MATERIAL TO PROCESS
§
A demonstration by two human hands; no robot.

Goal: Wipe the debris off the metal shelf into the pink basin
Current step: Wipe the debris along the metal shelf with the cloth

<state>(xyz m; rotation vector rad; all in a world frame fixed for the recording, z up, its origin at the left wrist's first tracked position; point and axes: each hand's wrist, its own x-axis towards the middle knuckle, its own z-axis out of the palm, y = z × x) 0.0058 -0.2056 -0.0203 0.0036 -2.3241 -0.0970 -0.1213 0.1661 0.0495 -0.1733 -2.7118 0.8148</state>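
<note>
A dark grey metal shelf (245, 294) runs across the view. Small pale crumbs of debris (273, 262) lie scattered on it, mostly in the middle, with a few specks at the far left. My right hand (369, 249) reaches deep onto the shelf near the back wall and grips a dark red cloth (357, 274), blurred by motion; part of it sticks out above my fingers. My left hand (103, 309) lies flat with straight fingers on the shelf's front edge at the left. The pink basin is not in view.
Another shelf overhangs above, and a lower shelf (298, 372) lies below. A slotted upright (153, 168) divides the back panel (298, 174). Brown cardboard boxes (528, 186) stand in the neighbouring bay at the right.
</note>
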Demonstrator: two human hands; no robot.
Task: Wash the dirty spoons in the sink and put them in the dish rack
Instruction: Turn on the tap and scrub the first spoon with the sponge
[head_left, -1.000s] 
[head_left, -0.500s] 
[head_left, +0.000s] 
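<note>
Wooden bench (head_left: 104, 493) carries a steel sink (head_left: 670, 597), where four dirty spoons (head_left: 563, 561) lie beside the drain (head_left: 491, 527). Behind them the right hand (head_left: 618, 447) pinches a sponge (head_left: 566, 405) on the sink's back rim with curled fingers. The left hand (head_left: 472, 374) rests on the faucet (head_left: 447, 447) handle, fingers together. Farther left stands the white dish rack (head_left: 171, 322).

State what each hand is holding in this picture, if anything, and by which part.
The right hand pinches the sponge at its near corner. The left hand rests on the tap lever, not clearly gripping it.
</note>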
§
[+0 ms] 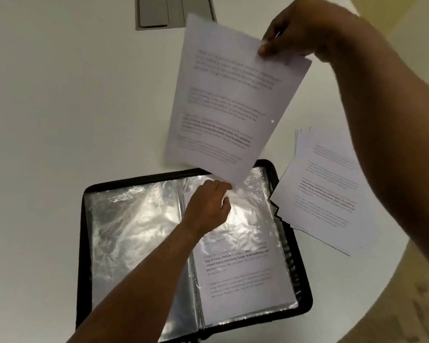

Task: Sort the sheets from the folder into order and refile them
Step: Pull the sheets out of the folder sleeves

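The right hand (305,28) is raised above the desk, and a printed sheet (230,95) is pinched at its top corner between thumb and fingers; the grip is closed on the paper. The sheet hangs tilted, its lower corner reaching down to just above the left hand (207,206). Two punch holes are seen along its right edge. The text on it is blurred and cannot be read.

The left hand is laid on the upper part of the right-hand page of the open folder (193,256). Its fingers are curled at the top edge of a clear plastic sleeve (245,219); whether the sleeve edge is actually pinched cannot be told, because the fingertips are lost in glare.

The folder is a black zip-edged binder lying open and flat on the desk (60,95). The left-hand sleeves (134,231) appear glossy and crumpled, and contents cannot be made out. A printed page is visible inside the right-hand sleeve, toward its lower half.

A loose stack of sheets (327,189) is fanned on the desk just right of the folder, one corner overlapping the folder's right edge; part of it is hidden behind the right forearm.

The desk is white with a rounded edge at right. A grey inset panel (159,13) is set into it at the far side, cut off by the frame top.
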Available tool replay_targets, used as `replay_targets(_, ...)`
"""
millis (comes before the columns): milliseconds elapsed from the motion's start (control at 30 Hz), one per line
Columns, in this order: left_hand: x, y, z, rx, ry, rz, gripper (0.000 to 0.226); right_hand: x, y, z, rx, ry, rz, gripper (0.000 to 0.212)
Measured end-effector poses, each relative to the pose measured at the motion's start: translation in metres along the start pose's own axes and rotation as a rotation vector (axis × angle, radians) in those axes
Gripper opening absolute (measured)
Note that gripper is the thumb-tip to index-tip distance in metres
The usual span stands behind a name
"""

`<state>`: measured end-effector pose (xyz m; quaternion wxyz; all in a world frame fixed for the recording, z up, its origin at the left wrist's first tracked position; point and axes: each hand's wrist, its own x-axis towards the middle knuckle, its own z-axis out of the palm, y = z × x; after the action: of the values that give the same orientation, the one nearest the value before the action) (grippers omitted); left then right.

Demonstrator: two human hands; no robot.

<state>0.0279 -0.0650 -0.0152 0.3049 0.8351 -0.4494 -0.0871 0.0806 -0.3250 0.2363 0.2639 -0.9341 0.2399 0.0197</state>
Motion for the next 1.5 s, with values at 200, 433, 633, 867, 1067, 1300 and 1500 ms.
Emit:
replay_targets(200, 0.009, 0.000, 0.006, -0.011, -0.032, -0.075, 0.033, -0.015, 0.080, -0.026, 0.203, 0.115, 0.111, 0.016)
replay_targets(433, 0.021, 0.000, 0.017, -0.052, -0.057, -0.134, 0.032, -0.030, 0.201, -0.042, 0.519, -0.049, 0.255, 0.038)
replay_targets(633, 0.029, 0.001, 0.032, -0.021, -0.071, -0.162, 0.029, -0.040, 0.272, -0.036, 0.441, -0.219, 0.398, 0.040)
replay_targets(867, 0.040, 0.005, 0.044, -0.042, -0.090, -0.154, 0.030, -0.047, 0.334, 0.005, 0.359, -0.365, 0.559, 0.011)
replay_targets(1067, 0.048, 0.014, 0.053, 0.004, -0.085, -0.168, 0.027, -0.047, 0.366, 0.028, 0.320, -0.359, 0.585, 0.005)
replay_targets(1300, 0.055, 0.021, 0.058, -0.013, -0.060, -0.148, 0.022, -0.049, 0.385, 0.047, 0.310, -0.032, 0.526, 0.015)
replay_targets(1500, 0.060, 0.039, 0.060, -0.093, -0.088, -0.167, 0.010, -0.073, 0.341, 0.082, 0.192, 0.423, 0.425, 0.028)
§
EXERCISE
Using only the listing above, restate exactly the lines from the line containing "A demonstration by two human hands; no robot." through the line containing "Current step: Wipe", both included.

WRITTEN ANSWER
A demonstration by two human hands; no robot.

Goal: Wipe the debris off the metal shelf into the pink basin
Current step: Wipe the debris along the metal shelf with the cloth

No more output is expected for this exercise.